Authors: Reihaneh Zarrabi, Riley McDermott, and Sagy Cohen – University of Alabama; Seyed Mohammad Hassan Erfani – Columbia University
Title: Bankfull and Mean Flow River Channel Geometry Estimation for the CONtiguous United States (CONUS) using Machine Learning for Hydrological Applications
Abstract: Widely adopted models for estimating channel geometry attributes rely on simplistic power-law (hydraulic geometry) equations. This study aims to enhance the accuracy and expand the applicability of these models to all river streams in the CONtinuous United States (CONUS). To achieve this, a new preprocessing method was applied to refine an extensive observational dataset, namely HYDRoacoustic dataset supporting Surface Water Oceanographic Topography (HYDRoSWOT). This process involved improving data quality and identifying observations representing bankfull and mean flow conditions among all of the records for each gauged river.

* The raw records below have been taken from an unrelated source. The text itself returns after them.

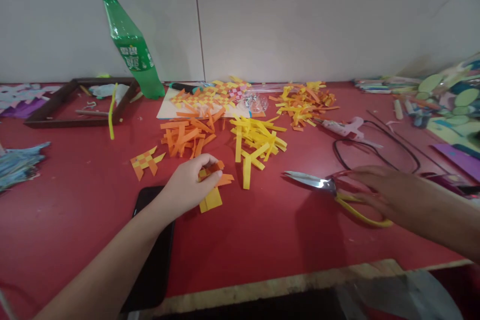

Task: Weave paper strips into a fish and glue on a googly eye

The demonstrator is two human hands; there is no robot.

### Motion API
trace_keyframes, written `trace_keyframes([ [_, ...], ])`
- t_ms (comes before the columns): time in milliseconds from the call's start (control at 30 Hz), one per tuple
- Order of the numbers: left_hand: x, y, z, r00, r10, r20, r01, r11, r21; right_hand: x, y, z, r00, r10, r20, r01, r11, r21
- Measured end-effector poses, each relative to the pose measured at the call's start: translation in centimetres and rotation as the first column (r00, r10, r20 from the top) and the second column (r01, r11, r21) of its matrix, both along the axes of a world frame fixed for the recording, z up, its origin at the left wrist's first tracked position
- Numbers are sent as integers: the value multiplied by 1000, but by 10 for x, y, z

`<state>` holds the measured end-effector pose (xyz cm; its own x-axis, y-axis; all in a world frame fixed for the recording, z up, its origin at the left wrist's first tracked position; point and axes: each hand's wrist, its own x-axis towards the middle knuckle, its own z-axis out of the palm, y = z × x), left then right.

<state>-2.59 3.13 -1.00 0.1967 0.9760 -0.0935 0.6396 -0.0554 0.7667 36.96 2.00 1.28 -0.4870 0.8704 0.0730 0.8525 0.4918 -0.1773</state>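
Between the thumb and fingers of my left hand point(191, 180) is a small woven piece of orange and yellow paper strips point(211, 201), its loose ends sticking out. My right hand point(382, 190) is closed around the handles of a pair of scissors point(313, 180), whose blades look together and point left. Just beyond my left hand lie a pile of orange paper strips point(187, 135) and a pile of yellow paper strips point(258, 137). A finished-looking woven paper fish point(146, 162) rests to the left of that hand. Part of the phone point(150, 260) is hidden under my left forearm.
A green bottle point(131, 50) stands at the back beside a brown frame point(48, 122). More woven pieces point(210, 95) and folded strips point(305, 102) lie along the wall. A pink glue gun point(345, 129) with its black cord is behind the scissors. Blue strips point(22, 165) sit far left.
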Motion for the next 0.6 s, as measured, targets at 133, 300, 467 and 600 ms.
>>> trace_keyframes([
  [133,1,-1,0,990,-106,89,104,994,21,-95,-1,17,991,-19,-132,22,999,27],
  [300,0,-3,-5,932,-231,279,226,973,50,-188,10,1,808,-66,-586,-195,908,-371],
  [467,0,-1,-12,938,-156,309,138,987,78,-201,19,-21,627,-267,-732,-249,821,-513],
  [600,5,-1,-10,928,-146,343,135,989,56,-191,18,-22,650,-303,-697,-200,816,-542],
])
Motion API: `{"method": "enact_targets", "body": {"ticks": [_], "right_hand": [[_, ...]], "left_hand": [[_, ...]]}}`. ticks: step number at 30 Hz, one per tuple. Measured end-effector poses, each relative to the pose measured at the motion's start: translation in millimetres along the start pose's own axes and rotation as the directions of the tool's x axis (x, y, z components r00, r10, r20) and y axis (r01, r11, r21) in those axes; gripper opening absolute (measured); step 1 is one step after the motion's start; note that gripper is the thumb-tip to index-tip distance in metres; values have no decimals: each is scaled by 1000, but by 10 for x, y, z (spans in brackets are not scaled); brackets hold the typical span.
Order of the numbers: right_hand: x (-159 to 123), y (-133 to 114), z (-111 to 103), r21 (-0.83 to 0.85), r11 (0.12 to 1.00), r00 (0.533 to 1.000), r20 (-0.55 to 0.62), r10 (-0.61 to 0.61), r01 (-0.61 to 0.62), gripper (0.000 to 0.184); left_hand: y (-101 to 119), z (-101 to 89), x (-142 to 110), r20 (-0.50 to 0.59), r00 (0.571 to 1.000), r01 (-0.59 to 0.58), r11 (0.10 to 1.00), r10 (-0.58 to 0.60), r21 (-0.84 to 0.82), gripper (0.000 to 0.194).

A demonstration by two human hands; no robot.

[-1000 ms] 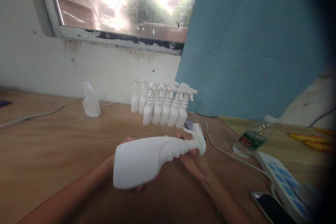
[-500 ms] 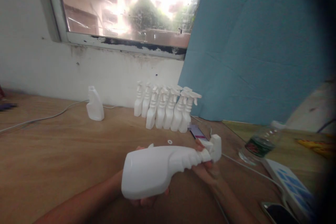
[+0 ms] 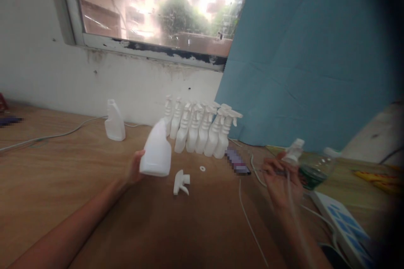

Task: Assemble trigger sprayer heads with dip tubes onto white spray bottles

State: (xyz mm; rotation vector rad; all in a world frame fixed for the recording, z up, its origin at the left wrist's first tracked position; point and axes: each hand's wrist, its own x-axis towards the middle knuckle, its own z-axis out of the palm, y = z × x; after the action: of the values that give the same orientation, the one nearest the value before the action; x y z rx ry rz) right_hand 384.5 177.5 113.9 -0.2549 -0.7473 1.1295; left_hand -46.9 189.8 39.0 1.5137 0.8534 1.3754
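Observation:
My left hand (image 3: pixel 135 167) grips a white spray bottle body (image 3: pixel 156 151) without a head, held upright just above the wooden table (image 3: pixel 63 176). My right hand (image 3: pixel 279 178) is closed on a white trigger spray head (image 3: pixel 293 151) whose thin dip tube hangs down along my wrist. Another trigger head (image 3: pixel 181 181) lies loose on the table between my hands, with a small white ring (image 3: pixel 202 168) beside it.
A row of several finished spray bottles (image 3: pixel 202 130) stands by the wall, with one headless bottle (image 3: pixel 114 121) to their left. A clear water bottle (image 3: pixel 315 168), a power strip (image 3: pixel 342 222), cables (image 3: pixel 249 218) and a blue cloth (image 3: pixel 303 59) fill the right side.
The spray head has come off the bottle. My left hand carried the bottle body left and stood it upright; my right hand moved right with the head and its tube.

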Motion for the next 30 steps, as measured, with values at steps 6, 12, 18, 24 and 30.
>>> {"method": "enact_targets", "body": {"ticks": [6, 12, 18, 24, 30], "right_hand": [[-71, 248, -4, -130, 939, 946, 10, 323, -319, 9], [-248, 546, 140, -26, 805, 804, 32, 594, -593, 12], [-292, 622, 29, -135, 723, 735, -102, 670, -678, 20], [-295, 696, -69, -351, 704, 786, -242, 569, -618, 37], [-349, 719, -3, -609, 645, 886, -282, 368, -461, 44]], "left_hand": [[-257, -356, 322, -532, 813, -37, 934, 234, 354, 101], [-405, -639, 573, -560, 635, 107, 657, 532, 746, 92], [-392, -730, 683, -561, 630, 242, 550, 538, 799, 91], [-356, -746, 704, -585, 628, 388, 446, 513, 807, 91], [-354, -778, 688, -572, 638, 359, 457, 516, 814, 95]]}}
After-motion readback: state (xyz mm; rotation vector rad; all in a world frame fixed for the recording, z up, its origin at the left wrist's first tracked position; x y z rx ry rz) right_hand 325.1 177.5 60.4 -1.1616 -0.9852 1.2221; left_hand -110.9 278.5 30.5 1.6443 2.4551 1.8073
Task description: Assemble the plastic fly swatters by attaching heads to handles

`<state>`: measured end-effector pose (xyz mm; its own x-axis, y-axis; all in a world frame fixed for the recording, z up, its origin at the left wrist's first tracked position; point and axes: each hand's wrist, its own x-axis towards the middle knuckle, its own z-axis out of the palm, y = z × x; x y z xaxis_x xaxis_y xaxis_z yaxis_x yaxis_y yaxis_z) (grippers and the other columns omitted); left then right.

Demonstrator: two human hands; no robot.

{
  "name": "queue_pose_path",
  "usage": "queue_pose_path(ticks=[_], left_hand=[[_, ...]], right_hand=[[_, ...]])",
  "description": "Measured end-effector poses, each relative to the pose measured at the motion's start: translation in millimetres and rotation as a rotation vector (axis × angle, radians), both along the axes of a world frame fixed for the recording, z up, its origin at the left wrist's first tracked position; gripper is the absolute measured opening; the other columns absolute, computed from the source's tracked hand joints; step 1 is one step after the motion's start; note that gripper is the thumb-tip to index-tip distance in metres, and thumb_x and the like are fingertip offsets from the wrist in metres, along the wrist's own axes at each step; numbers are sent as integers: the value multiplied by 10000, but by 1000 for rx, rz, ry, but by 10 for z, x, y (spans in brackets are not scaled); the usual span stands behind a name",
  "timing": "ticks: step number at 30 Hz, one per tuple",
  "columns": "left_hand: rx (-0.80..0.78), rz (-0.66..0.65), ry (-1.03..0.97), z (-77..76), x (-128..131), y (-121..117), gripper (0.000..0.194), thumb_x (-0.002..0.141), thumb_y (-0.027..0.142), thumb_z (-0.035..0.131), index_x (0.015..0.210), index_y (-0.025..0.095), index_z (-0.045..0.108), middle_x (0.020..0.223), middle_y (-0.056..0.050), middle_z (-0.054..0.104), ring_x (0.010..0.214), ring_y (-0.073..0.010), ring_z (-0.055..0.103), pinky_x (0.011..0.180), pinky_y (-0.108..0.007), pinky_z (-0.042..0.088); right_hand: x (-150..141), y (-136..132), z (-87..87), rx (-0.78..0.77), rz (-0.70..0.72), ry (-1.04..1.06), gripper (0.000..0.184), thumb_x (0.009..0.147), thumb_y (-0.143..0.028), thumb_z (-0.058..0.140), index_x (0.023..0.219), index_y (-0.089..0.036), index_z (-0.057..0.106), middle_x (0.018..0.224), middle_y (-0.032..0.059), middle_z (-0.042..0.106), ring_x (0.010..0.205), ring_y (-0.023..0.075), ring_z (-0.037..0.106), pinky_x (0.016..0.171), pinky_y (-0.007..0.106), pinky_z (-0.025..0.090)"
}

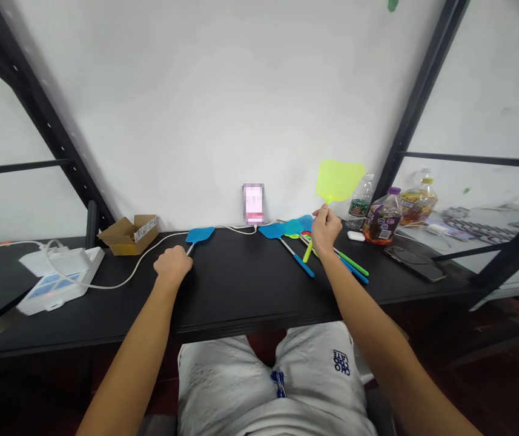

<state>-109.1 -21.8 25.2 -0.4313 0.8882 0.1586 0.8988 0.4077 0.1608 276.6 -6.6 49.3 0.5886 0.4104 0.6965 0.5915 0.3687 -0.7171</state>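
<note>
In the head view my left hand (172, 265) is closed around the handle of a blue fly swatter (200, 234), whose flat head lies toward the back of the black table (236, 290). My right hand (326, 230) grips a yellow-green fly swatter (340, 180) near the neck. Its head is raised in front of the wall, and its handle end sticks out below my fist. Behind and around my right hand lie several more fly swatters, including a blue one (272, 231) and a green handle (354, 264). My right hand and forearm partly hide this pile.
A phone (254, 204) with a lit screen leans on the wall, its white cable running left. On the left are an open cardboard box (128, 237) and a white power strip (54, 289). On the right stand a water bottle (360, 206), drink bottles (383, 219) and a dark phone (415, 263).
</note>
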Motion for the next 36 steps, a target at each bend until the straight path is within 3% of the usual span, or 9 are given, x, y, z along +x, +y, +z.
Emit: queue_pose_path(ticks=[6, 10, 15, 19, 21, 26, 30, 33, 36], left_hand=[[-16, -3, -4, 35, 37, -29, 441, 747, 308, 557, 1133, 112, 639, 1181, -240, 611, 1065, -378, 601, 809, -442, 490], [-17, -11, -4, 45, 61, -37, 475, 761, 370, 545, 1143, 104, 639, 1191, -246, 606, 1076, -384, 595, 822, -449, 485], [-16, -13, -18, 33, 67, -20, 519, 759, 445, 541, 1131, 99, 649, 1173, -260, 614, 1064, -396, 597, 821, -467, 479], [-1, -19, -19, 3, 55, 6, 527, 734, 464, 569, 1111, 107, 657, 1151, -264, 623, 1043, -401, 604, 805, -474, 479], [2, -20, -19, -7, 50, 18, 530, 730, 470, 571, 1109, 109, 657, 1149, -263, 623, 1042, -403, 603, 804, -476, 478], [11, -14, -18, -13, 74, 1, 507, 739, 460, 566, 1093, 107, 652, 1114, -263, 628, 1026, -401, 601, 794, -473, 470], [103, -1, 48, 15, 253, -100, 487, 806, 419, 503, 1133, 75, 611, 1149, -265, 586, 1074, -390, 559, 826, -455, 445], [304, -121, 159, 75, 548, -181, 438, 878, 364, 414, 1163, 75, 580, 1191, -251, 544, 1144, -379, 486, 900, -459, 398], [383, -412, 151, 122, 954, -213, 378, 912, 353, 396, 1140, 121, 590, 1169, -209, 553, 1160, -345, 465, 978, -445, 342]], right_hand=[[29, 87, -51, -84, -6, 175, 561, 968, -466, 256, 590, -195, 570, 579, 58, 591, 640, 210, 573, 696, 313, 400], [16, 166, -137, -103, 33, 219, 579, 962, -512, 238, 617, -195, 578, 590, 56, 594, 632, 206, 575, 683, 316, 421], [-56, 308, -287, -115, 260, 254, 486, 914, -592, 345, 752, -193, 571, 579, 21, 584, 617, 190, 608, 581, 281, 452], [-121, 361, -358, -144, 423, 304, 399, 891, -558, 425, 814, -188, 551, 611, 16, 606, 569, 186, 628, 517, 279, 462], [-123, 356, -369, -163, 397, 254, 383, 892, -533, 439, 813, -180, 564, 620, 24, 619, 570, 189, 627, 551, 293, 477], [-45, 321, -348, -160, 135, 42, 409, 923, -488, 386, 784, -170, 602, 656, 62, 645, 697, 213, 627, 734, 336, 472], [-20, 290, -312, -134, 31, -34, 406, 936, -460, 360, 798, -166, 604, 734, 93, 665, 819, 226, 621, 823, 346, 445], [-65, 235, -273, -100, 47, -34, 401, 942, -465, 364, 789, -172, 590, 722, 86, 667, 829, 220, 628, 859, 351, 443], [-134, 175, -233, -102, 192, 64, 417, 950, -503, 352, 812, -180, 576, 654, 49, 652, 713, 191, 644, 771, 321, 489]])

A compiled dataset, combining the preprocessed observational dataset with datasets containing river flow and catchment attributes like the National Hydrography Dataset Plus (NHDplusv2.1), was then used to train models. These models utilized advanced tree-based machine learning algorithms (Random Forest Regression (RFR) and eXtreme Gradient Boosting Regression (XGBR)) and traditional statistical methods (Multi-Linear Regression (MLR)) to predict channel geometry parameters, including width and depth under bankfull and mean flow conditions. Two tiers of models were developed for each attribute using discharges derived from distinct sources (HYDRoSWOT and NHDPlusV2.1, respectively). The second tier of models, selected as the final model, demonstrated accuracy, with R2 values ranging from 0.63 to 0.86 when using XGBR, and extended applicability to approximately 2.2 million river streams, as shown in NHDplusv2.1. Additionally, comprehensive independent evaluations are conducted to assess the capability of the developed models in providing stream-averaged (rather than at-a-station) predictions for streams that are not part of either the training or testing datasets.